Tout a commencé en 1995, par un gonflement des pieds que Lisa, alors dans la trentaine, a à peine pris au sérieux. Le lendemain, son urine ressemblait à de l’eau savonneuse. Le diagnostic était sévère : syndrome néphrotique ; ses reins étaient défaillants. Elle a décidé de ne pas abandonner : elle est devenue infirmière et a préservé la santé de ses reins pendant dix ans grâce à un régime alimentaire, à l’exercice et à des médicaments.
En 2005, l’inévitable est arrivé : la dialyse péritonéale et la liste d’attente pour une greffe. L’appel est arrivé rapidement, seulement quatre mois plus tard. Mais trois ans plus tard, ce premier rein a commencé à défaillir.
Ses propres collègues se sont proposés comme donneurs. L’un d’eux était parfaitement compatible. Mais avant l’opération, Lisa a développé une maladie auto-immune extrêmement rare qui a couvert son corps d’ampoules. Elle a surmonté cela aussi. Elle a été opérée en 2009. Et ce deuxième rein, après une hémorragie et un mois entier à lutter pour le sauver, n’a pas tenu non plus. Elle est retournée en dialyse. Elle a recommencé à zéro.
Ce n’est qu’en 2018, alors qu’elle terminait un master, qu’une amie lui a suggéré de s’inscrire dans un deuxième centre de transplantation. Elle n’a posé qu’une seule condition avant de rejoindre la liste : obtenir son diplôme d’abord. Elle l’a fait. Et le téléphone a sonné de nouveau.

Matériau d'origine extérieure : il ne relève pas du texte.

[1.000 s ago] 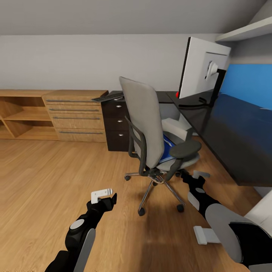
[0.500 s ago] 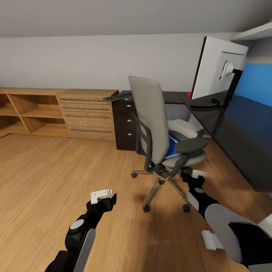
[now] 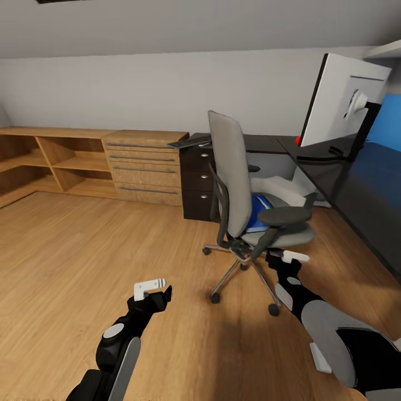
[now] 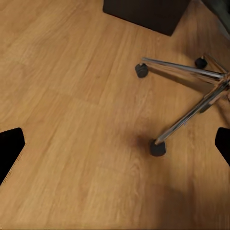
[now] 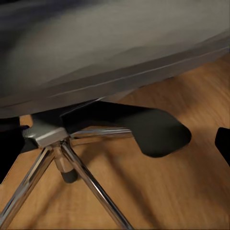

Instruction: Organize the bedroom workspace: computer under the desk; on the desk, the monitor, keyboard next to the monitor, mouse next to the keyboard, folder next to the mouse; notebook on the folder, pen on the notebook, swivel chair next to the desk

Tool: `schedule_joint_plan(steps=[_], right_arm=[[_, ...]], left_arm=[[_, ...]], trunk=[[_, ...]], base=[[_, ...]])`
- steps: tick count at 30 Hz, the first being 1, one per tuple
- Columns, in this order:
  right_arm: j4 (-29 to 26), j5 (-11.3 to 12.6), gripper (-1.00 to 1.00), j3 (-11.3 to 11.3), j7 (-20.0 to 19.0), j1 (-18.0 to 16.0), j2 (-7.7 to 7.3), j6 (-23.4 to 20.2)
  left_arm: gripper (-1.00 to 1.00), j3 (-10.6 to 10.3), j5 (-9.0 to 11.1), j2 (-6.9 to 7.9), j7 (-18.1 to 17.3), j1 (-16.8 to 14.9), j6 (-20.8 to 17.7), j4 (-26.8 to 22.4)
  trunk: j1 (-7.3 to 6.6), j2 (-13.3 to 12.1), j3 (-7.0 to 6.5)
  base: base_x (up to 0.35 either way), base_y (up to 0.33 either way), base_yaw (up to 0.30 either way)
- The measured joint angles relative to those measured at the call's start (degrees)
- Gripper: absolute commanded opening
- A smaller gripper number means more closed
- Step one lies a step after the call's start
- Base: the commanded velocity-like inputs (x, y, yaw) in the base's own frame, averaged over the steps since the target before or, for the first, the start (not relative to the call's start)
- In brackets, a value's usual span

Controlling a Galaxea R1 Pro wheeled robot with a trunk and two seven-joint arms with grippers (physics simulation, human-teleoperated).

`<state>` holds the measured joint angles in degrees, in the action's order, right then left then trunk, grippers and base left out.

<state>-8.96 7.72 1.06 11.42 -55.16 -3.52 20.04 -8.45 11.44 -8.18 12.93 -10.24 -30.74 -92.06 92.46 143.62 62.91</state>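
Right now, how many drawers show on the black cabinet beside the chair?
3, stacked on the black cabinet, each with a silver knob: top, middle, bottom. The swivel chair hides the cabinet's right part, so more may be covered.

The oak plank floor (image 3: 83,245) carries the swivel chair (image 3: 245,206) on its chrome star base, castors resting on the boards. A black three-drawer cabinet (image 3: 197,181) stands on the floor behind the chair, with a light-wood drawer chest (image 3: 146,167) just beside it and open wooden shelving (image 3: 50,161) along the wall. On the chair's grey seat lies the blue folder (image 3: 259,213). The glossy black worktop (image 3: 356,192) carries the monitor (image 3: 348,100) on its thin black stand, seen from behind
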Motion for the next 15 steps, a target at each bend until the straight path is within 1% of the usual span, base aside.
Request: schedule_joint_plan(steps=[5, 9, 15], right_arm=[[0.05, 0.00, 1.00, -0.07, 0.00, 0.01, 0.11, 0.00], [0.08, 0.02, 1.00, -0.07, -0.01, 0.02, 0.64, 0.00], [0.05, -0.13, 1.00, -0.14, -0.04, 0.03, 0.94, -0.01]], left_arm=[[1.00, 0.00, 0.00, 0.00, 0.00, 0.00, 0.00, 0.01], [1.00, 0.00, 0.00, 0.00, 0.01, 0.00, 0.00, 0.04], [1.00, 0.00, 0.00, 0.00, 0.00, 0.00, 0.00, 0.06]], trunk=[[0.00, 0.00, 0.00], [0.00, 0.00, 0.00], [0.00, 0.00, 0.00]], base=[[0.000, 0.000, 0.221], [0.000, 0.000, 0.231], [0.000, 0.000, 0.237]])
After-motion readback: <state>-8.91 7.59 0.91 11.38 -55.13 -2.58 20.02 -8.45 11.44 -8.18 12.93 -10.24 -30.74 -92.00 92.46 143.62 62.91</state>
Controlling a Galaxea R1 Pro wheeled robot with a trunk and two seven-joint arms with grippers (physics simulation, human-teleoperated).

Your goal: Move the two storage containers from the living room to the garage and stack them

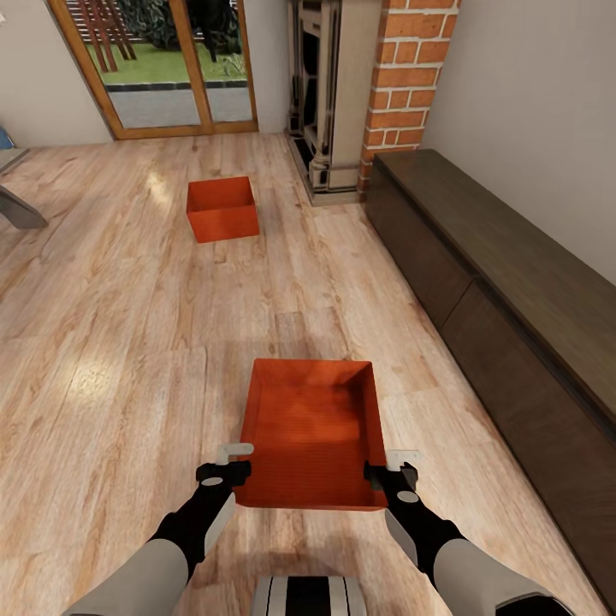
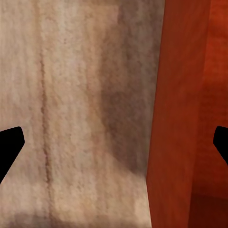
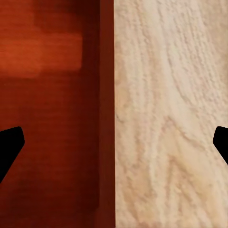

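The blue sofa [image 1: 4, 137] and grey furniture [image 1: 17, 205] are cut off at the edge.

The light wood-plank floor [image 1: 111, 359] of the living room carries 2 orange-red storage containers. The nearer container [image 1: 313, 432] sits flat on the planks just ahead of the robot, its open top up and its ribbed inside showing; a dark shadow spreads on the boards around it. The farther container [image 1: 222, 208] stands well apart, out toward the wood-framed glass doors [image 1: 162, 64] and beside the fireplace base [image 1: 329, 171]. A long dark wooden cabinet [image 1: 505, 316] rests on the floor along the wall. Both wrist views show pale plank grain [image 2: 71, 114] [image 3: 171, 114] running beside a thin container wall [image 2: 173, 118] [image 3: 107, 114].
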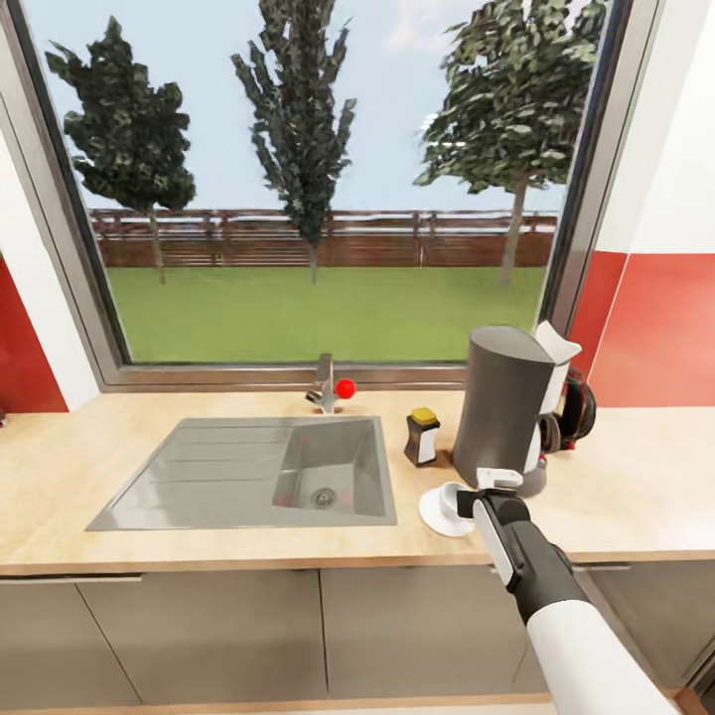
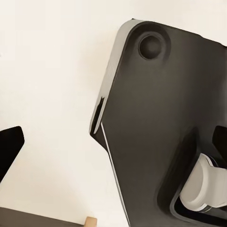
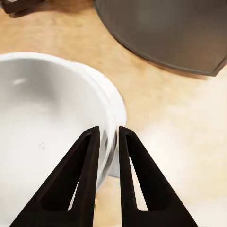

Lorsqu’elle s’est réveillée de cette troisième opération, elle a vu quelque chose qu’elle n’avait pas vu depuis dix ans : une poche d’urine. Le rein fonctionnait. Elle s’est rendormie, paisiblement, pour la première fois depuis longtemps.
« La troisième fois est la bonne », a-t-elle déclaré ensuite. Aujourd’hui, quatre ans plus tard, ce rein fonctionne toujours. Lisa est infirmière scolaire, fait du bénévolat et a commencé une thérapie pour guérir ce que la dialyse ne pouvait pas toucher.
Elle a perdu deux fois. Mais elle n’a jamais cessé de se battre pour une troisième chance.